To do: The copy you return should hold only the lines from the top of the data below through the line with "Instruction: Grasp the", each duplicated exactly and with no pictures.

───── Dataset extract

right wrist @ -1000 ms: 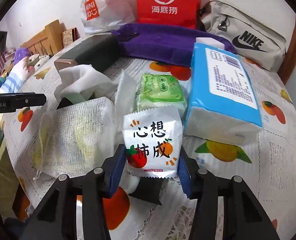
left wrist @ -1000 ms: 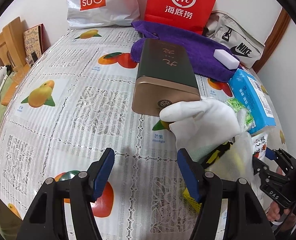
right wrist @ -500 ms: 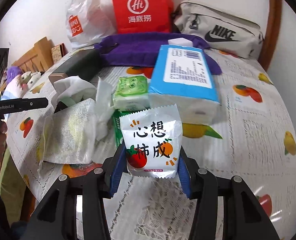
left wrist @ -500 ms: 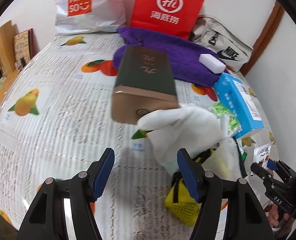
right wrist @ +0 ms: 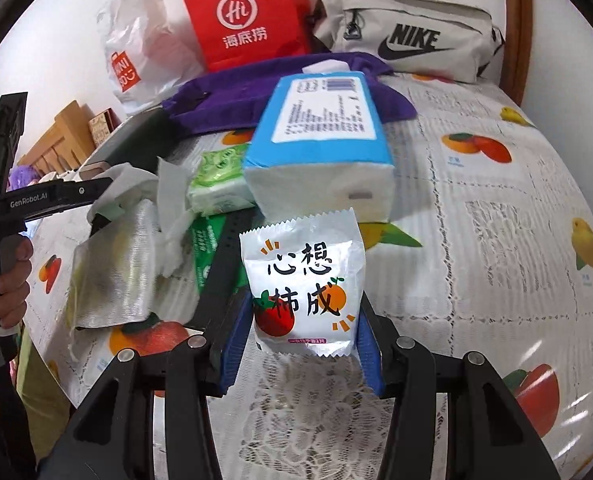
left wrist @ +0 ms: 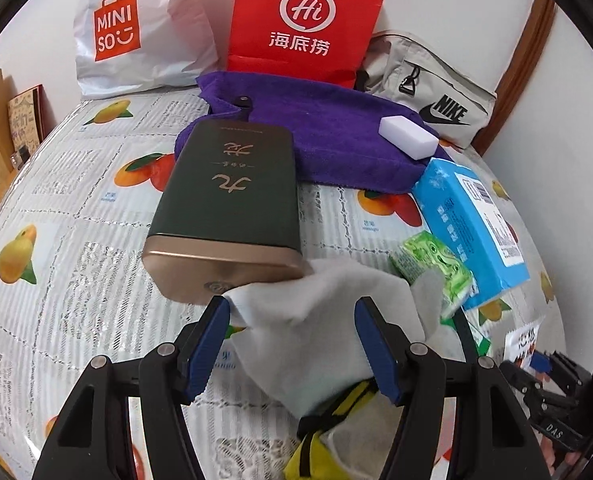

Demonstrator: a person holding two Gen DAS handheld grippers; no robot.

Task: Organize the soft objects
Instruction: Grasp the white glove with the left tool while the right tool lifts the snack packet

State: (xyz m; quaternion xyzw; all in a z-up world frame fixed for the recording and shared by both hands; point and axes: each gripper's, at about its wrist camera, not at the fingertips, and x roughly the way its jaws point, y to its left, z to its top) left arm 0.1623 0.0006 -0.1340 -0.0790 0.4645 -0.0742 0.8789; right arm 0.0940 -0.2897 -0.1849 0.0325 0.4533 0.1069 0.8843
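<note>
Right wrist view, near to far: the right hand-held gripper (right wrist: 302, 336) is clamped on a white snack packet (right wrist: 304, 284) printed with Chinese characters and fruit, the blue fingers (right wrist: 232, 344) pressing its two side edges; the packet stands upright between them, above the lace-and-fruit cloth of the bench (right wrist: 496, 240). Just beyond the packet lies a blue tissue pack (right wrist: 320, 136), with a green tissue packet (right wrist: 216, 178) beside it on the left. Further left sit a mesh-wrapped bundle (right wrist: 112, 272) and crumpled white tissue (right wrist: 168, 200).

Left wrist view, near to far: the left hand-held gripper (left wrist: 292, 344) has its fingers (left wrist: 208, 344) spread apart, and a white cloth (left wrist: 316, 320) lies between them; whether either finger touches it cannot be told. A yellow-and-black item (left wrist: 336, 412) shows below the cloth. Beyond, a dark green tin (left wrist: 232, 200) with a gold end lies on the bench, its near end touching the cloth. Further back are a purple towel (left wrist: 336, 136) carrying a white sponge block (left wrist: 408, 142), then a red paper bag (left wrist: 304, 20), a white Miniso bag (left wrist: 136, 28) and a beige Nike bag (left wrist: 428, 88) against the wall.
</note>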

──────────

Exercise result:
right wrist @ -1000 ms: 
left wrist @ -1000 ms: 
right wrist @ -500 ms: 
left wrist @ -500 ms: 
right wrist @ +0 ms: 
left wrist @ +0 ms: 

Demonstrator: a person holding two Gen DAS handheld grippers; no robot.

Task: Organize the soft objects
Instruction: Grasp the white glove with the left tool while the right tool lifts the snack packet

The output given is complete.